*** Opening DATA PROVIDED ***
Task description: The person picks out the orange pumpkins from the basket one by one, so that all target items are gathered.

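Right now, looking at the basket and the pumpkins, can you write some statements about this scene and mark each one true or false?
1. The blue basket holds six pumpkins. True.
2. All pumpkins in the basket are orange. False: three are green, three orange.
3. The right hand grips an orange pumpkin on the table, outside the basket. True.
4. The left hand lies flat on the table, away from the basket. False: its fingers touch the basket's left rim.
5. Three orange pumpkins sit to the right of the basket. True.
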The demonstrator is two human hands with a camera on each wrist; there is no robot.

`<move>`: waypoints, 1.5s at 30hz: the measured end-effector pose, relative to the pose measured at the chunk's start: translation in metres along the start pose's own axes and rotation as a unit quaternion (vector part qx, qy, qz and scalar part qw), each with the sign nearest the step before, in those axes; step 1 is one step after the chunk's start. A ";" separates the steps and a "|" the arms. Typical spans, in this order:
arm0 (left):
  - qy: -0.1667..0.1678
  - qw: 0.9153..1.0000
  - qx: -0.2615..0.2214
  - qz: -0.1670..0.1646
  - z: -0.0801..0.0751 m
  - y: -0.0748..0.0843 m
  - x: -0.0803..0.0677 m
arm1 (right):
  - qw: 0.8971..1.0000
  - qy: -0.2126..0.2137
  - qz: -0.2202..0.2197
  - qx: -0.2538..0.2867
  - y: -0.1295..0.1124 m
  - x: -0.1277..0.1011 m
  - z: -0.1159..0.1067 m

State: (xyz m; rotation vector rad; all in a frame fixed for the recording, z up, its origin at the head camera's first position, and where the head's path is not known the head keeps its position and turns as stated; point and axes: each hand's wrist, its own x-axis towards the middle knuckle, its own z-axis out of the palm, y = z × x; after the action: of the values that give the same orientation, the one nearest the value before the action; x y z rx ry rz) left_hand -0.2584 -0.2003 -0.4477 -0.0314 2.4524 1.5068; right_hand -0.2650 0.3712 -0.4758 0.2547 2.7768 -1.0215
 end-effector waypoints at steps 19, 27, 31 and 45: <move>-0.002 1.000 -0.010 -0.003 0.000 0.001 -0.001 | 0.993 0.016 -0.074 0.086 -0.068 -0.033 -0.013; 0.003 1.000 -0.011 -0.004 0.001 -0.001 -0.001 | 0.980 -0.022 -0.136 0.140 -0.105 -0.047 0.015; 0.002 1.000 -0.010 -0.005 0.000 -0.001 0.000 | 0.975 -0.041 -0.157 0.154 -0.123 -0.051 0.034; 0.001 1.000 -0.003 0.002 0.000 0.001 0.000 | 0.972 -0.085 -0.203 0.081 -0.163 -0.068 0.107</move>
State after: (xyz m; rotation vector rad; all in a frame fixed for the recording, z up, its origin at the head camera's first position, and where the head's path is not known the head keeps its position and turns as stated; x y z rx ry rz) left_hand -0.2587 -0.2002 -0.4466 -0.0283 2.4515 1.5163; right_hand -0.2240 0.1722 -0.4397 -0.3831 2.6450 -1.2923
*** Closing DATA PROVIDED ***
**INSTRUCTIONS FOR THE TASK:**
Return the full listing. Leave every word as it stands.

**EXERCISE RESPONSE:**
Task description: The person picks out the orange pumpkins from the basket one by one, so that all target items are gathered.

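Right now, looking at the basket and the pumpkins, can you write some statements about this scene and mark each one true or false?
1. The blue basket holds six pumpkins. True.
2. All pumpkins in the basket are orange. False: three are green, three orange.
3. The right hand grips an orange pumpkin on the table, outside the basket. True.
4. The left hand lies flat on the table, away from the basket. False: its fingers touch the basket's left rim.
5. Three orange pumpkins sit to the right of the basket. True.
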The demonstrator is two human hands with a camera on each wrist; there is no robot.

`<move>`: waypoints, 1.5s at 30hz: the measured end-effector pose, relative to the pose measured at the chunk's start: translation in metres along the start pose's own axes and rotation as a unit quaternion (vector part qx, qy, qz and scalar part qw), each with the sign nearest the step before, in those axes; step 1 is one step after the chunk's start. A ";" separates the steps and a "|" the arms. Typical spans, in this order:
arm0 (left):
  - qy: -0.1667..0.1678
  - qw: 0.9153..1.0000
  - qx: -0.2615..0.2214
  - qz: -0.1670..0.1646
  - z: -0.0801..0.0751 m
  - y: -0.0748..0.0843 m
  - x: -0.0803..0.0677 m
arm1 (right):
  - qw: 0.8971..1.0000
  - qy: -0.2126..0.2137
  - qz: -0.2202..0.2197
  - qx: -0.2538..0.2867
  - y: -0.1295..0.1124 m
  - x: -0.1277..0.1011 m
  - z: -0.1159..0.1067 m

State: (xyz m; rotation vector rad; all in a frame fixed for the recording, z up, its origin at the head camera's first position, and where the head's path is not known the head keeps its position and turns as stated; point and axes: each hand's wrist, its own x-axis towards the middle knuckle, its own z-axis out of the palm, y = z × x; after the action: of the values that give the same orientation, the one nearest the value before the action; x y z rx ry rz) left_hand -0.2584 -0.2003 -0.4477 -0.0314 2.4524 1.5068; right_hand -0.2650 0.3712 -0.4758 0.2547 2.7768 -1.0215
 end-effector waypoints at steps 19, 27, 31 and 45: <move>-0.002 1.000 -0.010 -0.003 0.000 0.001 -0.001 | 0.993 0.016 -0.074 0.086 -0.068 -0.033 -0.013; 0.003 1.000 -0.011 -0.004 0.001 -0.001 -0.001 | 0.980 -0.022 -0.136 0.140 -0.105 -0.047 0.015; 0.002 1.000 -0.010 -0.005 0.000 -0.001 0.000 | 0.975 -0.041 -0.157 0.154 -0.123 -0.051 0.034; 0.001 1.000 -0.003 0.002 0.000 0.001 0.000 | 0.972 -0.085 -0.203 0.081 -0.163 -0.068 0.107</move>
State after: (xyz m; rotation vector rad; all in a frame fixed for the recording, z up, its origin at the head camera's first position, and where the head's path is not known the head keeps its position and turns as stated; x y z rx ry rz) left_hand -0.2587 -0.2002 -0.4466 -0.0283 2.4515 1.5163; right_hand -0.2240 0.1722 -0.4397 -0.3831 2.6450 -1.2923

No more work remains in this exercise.